遺言にしたがい、仏壇にしまってあるという遺影用の写真をピックアップするため、父は車でいったん家に戻るという。一人で行かせるのは不安なので、妹に付き添ってもらい、今度は私ひとりが病院に残った。
母のエンゼルケアが済むまでの時間、誰もいない病院の薄暗いロビーで『息吹』を読む。
1時間ほどで看護師が私を呼びにきた。
静かに眠る母は、かつて見た祖母の遺骸にそっくりである。
続いて霊安室の担当者だという塩見三省似の男がやってくる。母を棺に納めるというので、再びロビーで待つ。息吹。やはり1時間ほどして呼ばれて、今度は母の棺とともに霊安室へ移動する。
祭壇に母の棺を設置したところで、塩見が名刺とともに挨拶してきた。名刺には葬儀社の名が刷られている。霊安室で一瞬、自分が何をすればいいのかを見失った私に、塩見は線香を渡すと、蝋燭に火をつけた。私が線香を上げると、塩見、さらにずっとついてくれた看護師が続いた。私は霊安室のベンチに腰をかけ、一人一人に頭を下げる。

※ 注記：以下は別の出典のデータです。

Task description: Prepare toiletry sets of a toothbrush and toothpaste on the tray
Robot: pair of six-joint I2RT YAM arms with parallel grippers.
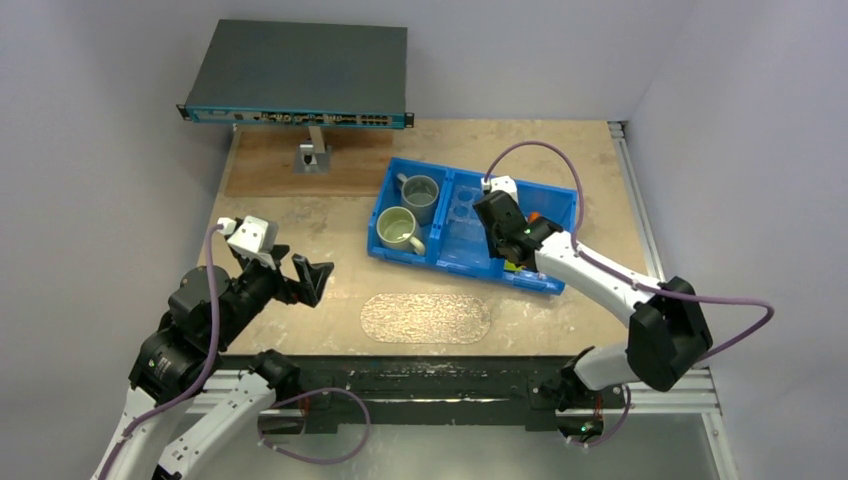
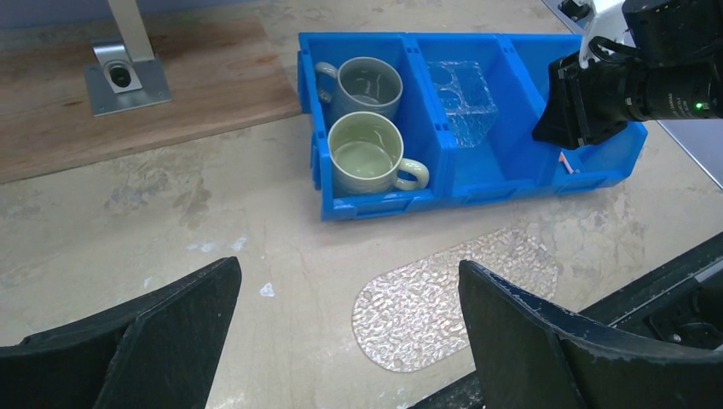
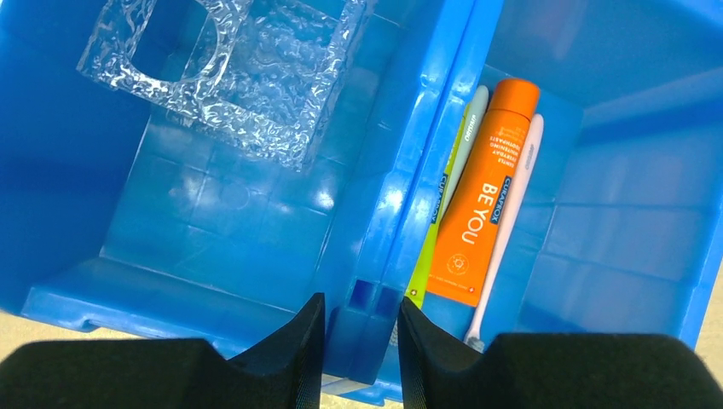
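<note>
A blue three-compartment bin [image 1: 470, 225] sits toward the far right of the bench [image 1: 300, 240]. Its left compartment holds a grey mug [image 2: 368, 85] and a pale-green mug [image 2: 367, 153] side by side; the middle one holds a clear pebbled block with round holes [image 3: 230, 64]. In the right compartment lie the orange tube [image 3: 482, 196], a green tube [image 3: 430, 226] squeezed against the divider wall, and two pale toothbrushes, one [image 3: 505, 221] along the orange tube's right side, the other [image 3: 465, 136] between the two tubes.

The right hand [image 3: 360, 328] hovers over that divider, its jaws narrow with the blue wall showing between them, gripping nothing. The left hand [image 2: 349, 332] hangs over the near left part of the bench, jaws wide and empty.

The tray [image 1: 427, 317] lies bare near the middle of the near edge, just in front of the bin.

At the far edge a wooden board [image 1: 300, 165] carries a metal stand [image 1: 313, 152] with a dark network switch [image 1: 298, 75] on top. The bench surface is mottled beige; plain pale walls surround it.
</note>
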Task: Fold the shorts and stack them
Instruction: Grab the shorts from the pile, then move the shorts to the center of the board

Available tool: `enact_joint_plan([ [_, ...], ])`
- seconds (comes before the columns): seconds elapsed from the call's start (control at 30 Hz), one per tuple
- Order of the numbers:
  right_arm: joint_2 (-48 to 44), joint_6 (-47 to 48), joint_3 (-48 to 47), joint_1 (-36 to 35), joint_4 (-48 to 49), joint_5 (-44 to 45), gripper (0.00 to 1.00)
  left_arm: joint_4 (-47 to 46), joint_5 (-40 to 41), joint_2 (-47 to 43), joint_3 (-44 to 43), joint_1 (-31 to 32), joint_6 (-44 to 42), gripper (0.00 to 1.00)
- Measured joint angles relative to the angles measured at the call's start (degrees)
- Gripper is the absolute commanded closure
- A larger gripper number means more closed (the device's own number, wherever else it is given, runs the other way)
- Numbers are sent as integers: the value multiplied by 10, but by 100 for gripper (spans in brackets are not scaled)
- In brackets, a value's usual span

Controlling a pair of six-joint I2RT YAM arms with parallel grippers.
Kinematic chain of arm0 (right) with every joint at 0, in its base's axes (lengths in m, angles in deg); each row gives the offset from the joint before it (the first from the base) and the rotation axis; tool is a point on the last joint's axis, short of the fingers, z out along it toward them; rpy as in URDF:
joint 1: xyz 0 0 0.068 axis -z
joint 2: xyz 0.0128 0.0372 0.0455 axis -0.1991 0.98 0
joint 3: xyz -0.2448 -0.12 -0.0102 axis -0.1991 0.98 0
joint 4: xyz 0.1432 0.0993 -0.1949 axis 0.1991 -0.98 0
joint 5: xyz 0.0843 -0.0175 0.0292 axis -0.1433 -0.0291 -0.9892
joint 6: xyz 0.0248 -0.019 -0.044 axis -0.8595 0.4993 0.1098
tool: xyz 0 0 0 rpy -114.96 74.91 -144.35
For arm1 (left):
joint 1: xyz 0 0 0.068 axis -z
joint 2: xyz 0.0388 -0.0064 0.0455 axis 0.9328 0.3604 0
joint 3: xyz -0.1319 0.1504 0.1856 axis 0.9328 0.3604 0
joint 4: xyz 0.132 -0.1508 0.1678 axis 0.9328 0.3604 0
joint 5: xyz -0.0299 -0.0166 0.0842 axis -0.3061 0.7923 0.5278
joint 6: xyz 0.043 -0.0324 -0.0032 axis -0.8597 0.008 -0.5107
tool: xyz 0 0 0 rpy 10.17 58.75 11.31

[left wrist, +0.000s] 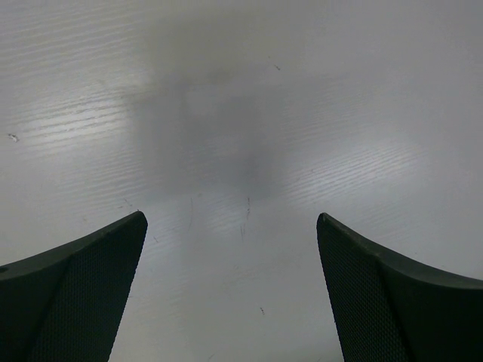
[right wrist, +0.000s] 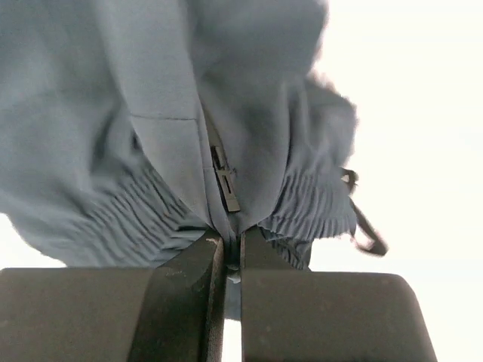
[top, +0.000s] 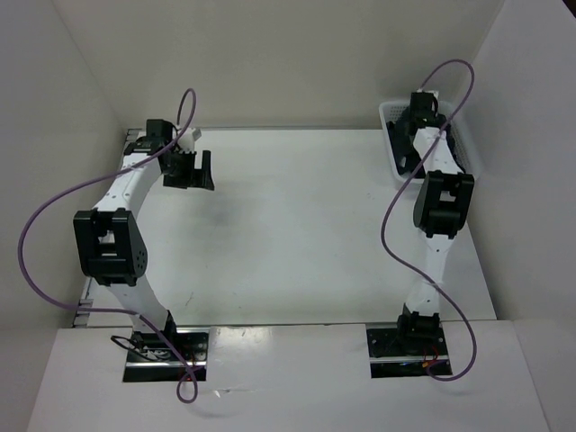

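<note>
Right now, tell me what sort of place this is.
Probably a robotics lab cell: left arm and right arm bolted to a white table, plain white panels around it, a mesh basket at the far right.

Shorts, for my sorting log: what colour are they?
The shorts are plain dark grey-blue; clearest in the right wrist view.

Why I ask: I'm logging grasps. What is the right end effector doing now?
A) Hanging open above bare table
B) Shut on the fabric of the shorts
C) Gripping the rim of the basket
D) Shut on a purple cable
B: in the right wrist view, the right end effector has its fingers pinched together on the shorts, at the gathered waistband.
</note>
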Motion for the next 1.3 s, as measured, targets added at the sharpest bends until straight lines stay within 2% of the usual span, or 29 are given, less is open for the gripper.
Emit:
enact_joint_plan([
  [0.2,-85,6,-99,-56,0,15,100,-1,14,-65,4,0,0,0],
  [0.37,-181,18,-232,-110,-3,5,100,-7,20,-137,5,0,0,0],
  [0.5,-243,47,-344,-215,-17,-54,100,-17,22,-184,10,0,0,0],
  [0.6,-284,64,-373,-328,-41,-127,100,-19,25,-222,25,-3,0,0],
  [0.67,-301,63,-370,-360,-63,-191,100,-20,26,-250,41,-7,0,0],
  [0.73,-313,60,-343,-355,-82,-232,100,-21,30,-278,61,-10,0,0],
  [0.83,-326,57,-251,-343,-98,-263,100,-20,37,-315,91,-12,0,0],
  [1.07,-328,79,112,-342,-124,-270,98,-12,40,-363,166,-2,0,0],
  [1.2,-328,106,286,-344,-139,-269,98,14,50,-364,227,50,0,0],
  [1.3,-330,122,355,-345,-145,-266,98,37,60,-362,270,101,0,0],
])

最後に線香を上げた若い医師が、一通の封筒を差し出し、中に入っている死亡診断書の説明をしてくれた。
病院を出ると、外は明るかった。
腕時計を見ると、針が1時55分で止まっている。これまで一度だって止まったことのない時計が。できすぎだが、不思議とも思わない自分がいる。
『息吹』のせいで何度か駅を乗り過ごしてしまい、家に着いたのは、普段ならもう起きているであろう時間だった。布団に倒れ込むようにして寝た。
「おーきーてー」コーボーが何度か起こしにくる。幼い頃の私も、こんなふうにして母を起こそうとしたことがあったかもしれないな。いまは安らかに眠りについてほしい。